Eu já não possuo uma sombra.
O que se vê a me seguir nas calçadas
como numa estranha procissão de mudas beatas
é a alma, em seu constante e frenético movimento,
à cata da moldura exata para o nosso auto-retrato no mundo.
Eu canto pros malditos, canto pros benditos
Canto porque eu não sei rir
Eu canto pros estranhos de todos os cantos
E isso é o que me faz ir
(mesmo que não me escutem)
Minha garganta busca a palavra justa
que explique o que eu teimo em ver
O que nasce de nós
sagrado ou profano não importa, nasce de nós
Por que nasce de nós tanta desgraça, será que é da raça?
Por que nasce de nós, tanta desgraça
que vaga e devasta, estamos sós?
Do Planalto Central, sinais de fumaça avisam
que algo cresceu
no que há de humano em nós
os velhos selvagens de peles tão claras
O que há de humano em nós
além da meta de se conseguir ter um carro mais veloz
pra sair correndo das crianças dos faróis?

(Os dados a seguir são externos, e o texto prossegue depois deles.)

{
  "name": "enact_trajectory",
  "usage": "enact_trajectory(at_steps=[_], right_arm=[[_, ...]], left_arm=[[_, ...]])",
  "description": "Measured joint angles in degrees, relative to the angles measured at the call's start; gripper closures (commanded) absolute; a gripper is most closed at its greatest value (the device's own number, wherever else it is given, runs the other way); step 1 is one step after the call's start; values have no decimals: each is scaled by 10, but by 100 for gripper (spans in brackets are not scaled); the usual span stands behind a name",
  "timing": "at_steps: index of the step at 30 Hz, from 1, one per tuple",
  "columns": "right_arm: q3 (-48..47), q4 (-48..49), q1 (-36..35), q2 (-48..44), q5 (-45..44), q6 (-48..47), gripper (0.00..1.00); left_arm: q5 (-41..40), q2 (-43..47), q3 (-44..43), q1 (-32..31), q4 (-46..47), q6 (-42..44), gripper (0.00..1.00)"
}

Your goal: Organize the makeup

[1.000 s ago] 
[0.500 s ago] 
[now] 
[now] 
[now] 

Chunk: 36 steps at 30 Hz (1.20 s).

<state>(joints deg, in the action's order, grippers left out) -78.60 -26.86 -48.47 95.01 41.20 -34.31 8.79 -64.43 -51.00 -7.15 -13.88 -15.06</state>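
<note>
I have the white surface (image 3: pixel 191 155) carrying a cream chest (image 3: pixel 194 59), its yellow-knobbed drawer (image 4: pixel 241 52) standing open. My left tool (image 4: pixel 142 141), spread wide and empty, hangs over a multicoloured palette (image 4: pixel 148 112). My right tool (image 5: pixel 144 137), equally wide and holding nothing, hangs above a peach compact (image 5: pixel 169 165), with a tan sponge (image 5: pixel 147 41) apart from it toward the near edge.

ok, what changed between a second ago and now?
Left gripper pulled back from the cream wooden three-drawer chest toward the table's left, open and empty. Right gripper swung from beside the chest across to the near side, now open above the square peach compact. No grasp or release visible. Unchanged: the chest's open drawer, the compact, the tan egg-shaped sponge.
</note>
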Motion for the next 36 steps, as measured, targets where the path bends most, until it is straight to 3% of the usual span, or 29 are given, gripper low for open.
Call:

Onde anda Deus, onde anda Deus?
Busca um milagre por todos os cantos?
Onde anda Deus, onde anda Deus?
Joga videogame com um dos seus santos?
Urbanos samurais com seus bandos bêbados
dominam as ruas
rebentos de Xangai, tupiniquins,
Bruce Lees de almas sujas
Na TV, pedem paz
nos intervalos de imagens tão duras
E os filhos dos lixões
diariamente reciclam essa usura.
Onde anda Deus, onde anda Deus?
Busca um milagre por todos os cantos?
Onde anda Deus, onde anda Deus?
Joga videogame com um dos seus santos?
Há tantos cantos não importam quantos
sagrados, pagãos ou mesmo
os cantos das paredes com seus santos
tristes, tímidos, tementes
e eu insisto perguntando
em qual canto do mundo é que se esconde Deus?
Meu canto às vezes dorme em paz
Às vezes nasce e se refaz no caos.
Os sinos e os apitos estão mudos
As alegorias da fé, cegas.
As crianças desfilam
adormecidas e fantasiadas de Deus na calçada.
Até que aplausos secos e rápidos as atingem
e elas percebem sem harmonia ou enredo
os próprios corpos pendurados no cordão de isolamento.
Marionetes crucificados nos meios fios do nada.
O sangue é passarela
O ritmo, câmera lenta e distante.
E a Candelária, alegórico carro estanque, se apaga
para o carnaval de lanças (perfume nenhum)
que a cidade, atravessada, finge brincar.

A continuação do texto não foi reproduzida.